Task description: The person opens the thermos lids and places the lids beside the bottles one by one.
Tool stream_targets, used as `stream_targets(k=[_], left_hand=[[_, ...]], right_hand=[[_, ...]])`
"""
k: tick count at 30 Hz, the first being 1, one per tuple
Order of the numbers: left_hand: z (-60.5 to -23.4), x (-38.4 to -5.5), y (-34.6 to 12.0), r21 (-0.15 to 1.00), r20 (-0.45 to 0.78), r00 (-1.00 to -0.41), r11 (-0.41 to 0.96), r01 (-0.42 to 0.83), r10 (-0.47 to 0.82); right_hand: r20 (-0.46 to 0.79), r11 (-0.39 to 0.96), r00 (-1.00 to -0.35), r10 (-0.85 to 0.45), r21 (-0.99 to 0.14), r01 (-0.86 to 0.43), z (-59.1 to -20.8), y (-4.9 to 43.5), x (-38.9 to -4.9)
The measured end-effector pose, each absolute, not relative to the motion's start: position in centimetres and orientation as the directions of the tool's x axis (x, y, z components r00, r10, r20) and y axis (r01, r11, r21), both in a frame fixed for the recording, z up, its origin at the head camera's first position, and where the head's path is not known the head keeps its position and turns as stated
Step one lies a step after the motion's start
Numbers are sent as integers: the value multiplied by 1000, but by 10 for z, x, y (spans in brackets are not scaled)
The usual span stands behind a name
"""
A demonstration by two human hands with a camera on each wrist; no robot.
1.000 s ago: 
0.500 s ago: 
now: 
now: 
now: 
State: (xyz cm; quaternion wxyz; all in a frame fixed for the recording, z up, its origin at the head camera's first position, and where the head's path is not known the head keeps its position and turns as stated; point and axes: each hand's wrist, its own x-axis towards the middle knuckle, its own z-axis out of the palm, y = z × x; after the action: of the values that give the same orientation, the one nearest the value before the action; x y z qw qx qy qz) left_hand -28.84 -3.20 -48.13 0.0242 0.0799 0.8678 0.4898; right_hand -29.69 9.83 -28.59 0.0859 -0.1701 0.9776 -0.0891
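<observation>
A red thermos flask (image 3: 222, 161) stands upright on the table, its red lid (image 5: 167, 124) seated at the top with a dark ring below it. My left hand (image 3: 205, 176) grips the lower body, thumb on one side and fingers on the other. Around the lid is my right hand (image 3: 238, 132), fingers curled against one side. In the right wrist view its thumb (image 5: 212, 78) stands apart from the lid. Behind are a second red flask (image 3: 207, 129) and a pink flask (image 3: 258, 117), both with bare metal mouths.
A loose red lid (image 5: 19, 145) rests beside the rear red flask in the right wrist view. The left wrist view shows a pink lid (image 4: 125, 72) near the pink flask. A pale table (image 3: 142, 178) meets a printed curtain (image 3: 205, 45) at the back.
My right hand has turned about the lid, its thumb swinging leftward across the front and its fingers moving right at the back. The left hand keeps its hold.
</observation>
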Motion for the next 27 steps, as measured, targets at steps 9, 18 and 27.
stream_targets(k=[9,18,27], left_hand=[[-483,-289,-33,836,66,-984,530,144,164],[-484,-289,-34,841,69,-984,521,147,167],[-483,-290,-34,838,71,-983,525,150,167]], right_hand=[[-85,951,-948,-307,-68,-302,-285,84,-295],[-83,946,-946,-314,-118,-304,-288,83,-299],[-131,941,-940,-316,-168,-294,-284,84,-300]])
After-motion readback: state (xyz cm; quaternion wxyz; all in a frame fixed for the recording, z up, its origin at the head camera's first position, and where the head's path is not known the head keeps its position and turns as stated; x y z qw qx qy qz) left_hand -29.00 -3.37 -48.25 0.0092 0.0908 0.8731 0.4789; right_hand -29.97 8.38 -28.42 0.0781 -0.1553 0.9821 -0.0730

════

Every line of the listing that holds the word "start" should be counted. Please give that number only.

▶ [REPLY TO THE EXERCISE]: 2